Not very much is my answer, though that doesn’t make many people happy. What is undeniable is that he is extraordinarily sensitive to how much religion mattered in the world in which he lived. That sensitivity is registered in the plays and poems, as religious language, practices, and ideas shape characters and dramatic worlds. How religion mattered to Shakespeare, as a matter of belief and belonging, we don’t know. Nonetheless, “We ask and ask,” as Matthew Arnold said in his poem “Shakespeare,” but we receive no answer: “Thou smilest and art still.”

Recent Comments

  1. steve

    The time of Shakespeare was marked by religious intolerance. Shakespeare was either an open Protestant or a hidden Catholic or both – there are aren’t any other choices. The fact that we don’t know anything about this important part of his life is another curiosity that leads to the Authorship Question.

  2. MDHJohnson

    Steve…I am having a bit of trouble following your logic and would request that you help me out. Your argument appears to go as follows:

    Premise # 1. WS could have been a Protestant;
    Premise # 2. WS could have been a hidden Catholic;
    Premise # 3. WS could have been both;
    Premise # 4. England at the time was marked by religious intolerance:
    Premise # 5; We don’t know what religious faith [I am tempreted to add an “if any”] Shakespeare followed;
    Conclusion: Therefore, we must question who wrote the works of Shakespeare.

    I do no follow how you cross the bridge from your premises to your conclusion. Is there a part of the argument that is missing?

  3. Richard M. Waugaman, M.D.

    I’ll try to post this once more.

    We know little of Shakspere’s inward thoughts, true. But if we’re willing to relax our death grip on the traditional authorship theory, we have the inestimable gift of the Geneva Bible that belonged to the man who probably wrote the works of Shake-Speare. As Roger Stritmatter discovered, the more times Shake-Speare echoes a given biblical verse, the more likely it is that Edward de Vere marked it in his Geneva Bible (now at the Folger Library). And de Vere’s manicules in his Whole Book of Psalms have pointed to the discovery that this translation of the psalms was Shake-Speare’s primary literary source when echoing them. (The full text of my dozen or so publications on this topic are available at my Georgetown faculty website.)

  4. Mike Leadbetter

    Roger Stritmatter’s discoveries have been superseded by more recent analysis.

    When looking closely at Naseeb Shaheen’s list of 3500 Shakespeare bible references reveals a different picture to the one Dr Waugaman is attempting to draw.

    None of the Folger marks, or “echoes:, appear against the playwright’s Top 20 bible references.
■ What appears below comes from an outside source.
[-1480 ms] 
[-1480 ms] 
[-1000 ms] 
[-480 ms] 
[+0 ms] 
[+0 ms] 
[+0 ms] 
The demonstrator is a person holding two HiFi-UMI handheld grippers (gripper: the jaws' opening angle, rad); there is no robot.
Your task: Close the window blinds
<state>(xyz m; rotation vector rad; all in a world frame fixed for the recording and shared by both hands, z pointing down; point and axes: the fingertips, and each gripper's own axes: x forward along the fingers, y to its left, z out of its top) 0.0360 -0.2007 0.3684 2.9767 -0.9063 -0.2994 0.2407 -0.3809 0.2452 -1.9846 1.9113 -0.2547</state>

There’s only 1 marked reference in the top 50, and 5 the top 100. Even after adding all of the 120 references that Stritmatter “discovers”, there are still only 14 in the Top 100 references which bear a mark.

    The data seems to support the opposite proposition. The more Shakespeare referred to a bible passage, the less likely it is to be marked.

    Nor are there any guarantees about who made the marks. It is highly likely that at least three annotators were involved.

    Dr Waugaman assumes that his manicules were drawn by the Earl but they could just as easily have been drawn by De Vere’s wife or any of the scores of there owners through whose hands the bible passed before the Folger acquired it in the 1920’s. Marking texts with manicules, whilst already common in Elizabethan libraries, reached its zenith of popularity in the 19c.

    Any conclusions about the authorship drawn on the basis of the marks are therefore highly speculative long-shots.